The company also faced challenges in obtaining approvals from the Central Drugs Standard Control Organisation, which affected deliveries to Europe for nearly three months. Management suspended a major tender in the Middle East due to regional geopolitical conflicts, which resulted in lower turnover. API deliveries to the area also slowed down, causing exports to drop by 9% during the year.

Management expects a recovery despite the underperformance. Concord’s Joint MD & CEO, Ankur Vaid, said, “We guide for revenue growth slightly better than our historical average of 18% in FY27.” He adds that new ventures, like the injectable facility and the overseas subsidiary, will likely break even in the next financial year.

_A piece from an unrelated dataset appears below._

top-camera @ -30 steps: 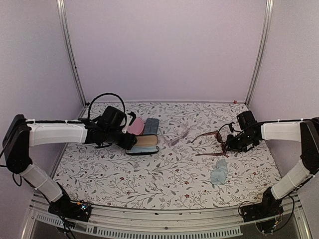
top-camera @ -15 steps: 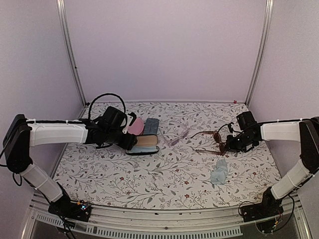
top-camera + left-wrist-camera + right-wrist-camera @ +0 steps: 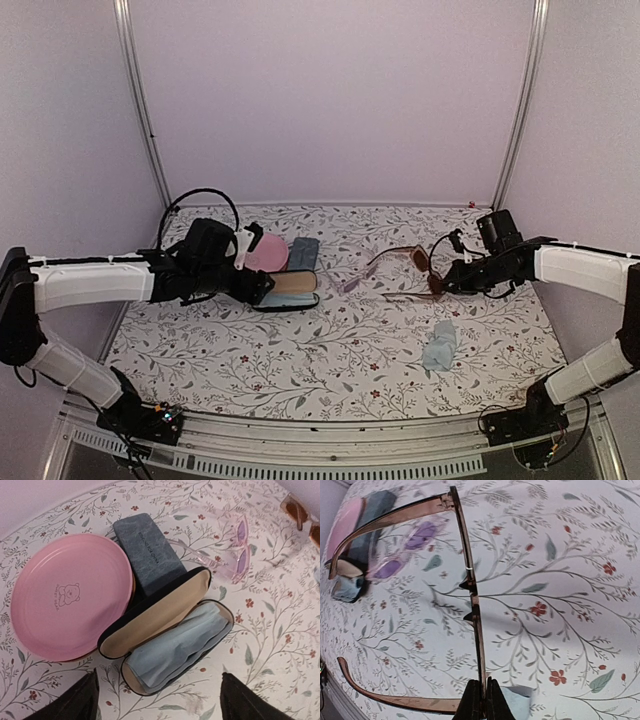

Following the earnings release, Jefferies maintained a ‘Hold’ rating on the stock, with a target price of Rs 1,020 per share. The brokerage noted that the FY26 performance fell short of expectations due to delayed order execution and regulatory hurdles. However, analysts highlight that the robust order book provides near-term revenue growth visibility and potential for EBITDA margin improvement.

 

Trendlyne's analysts identify stocks that are seeing interesting price movements, analyst calls, or new developments. These are not buy recommendations.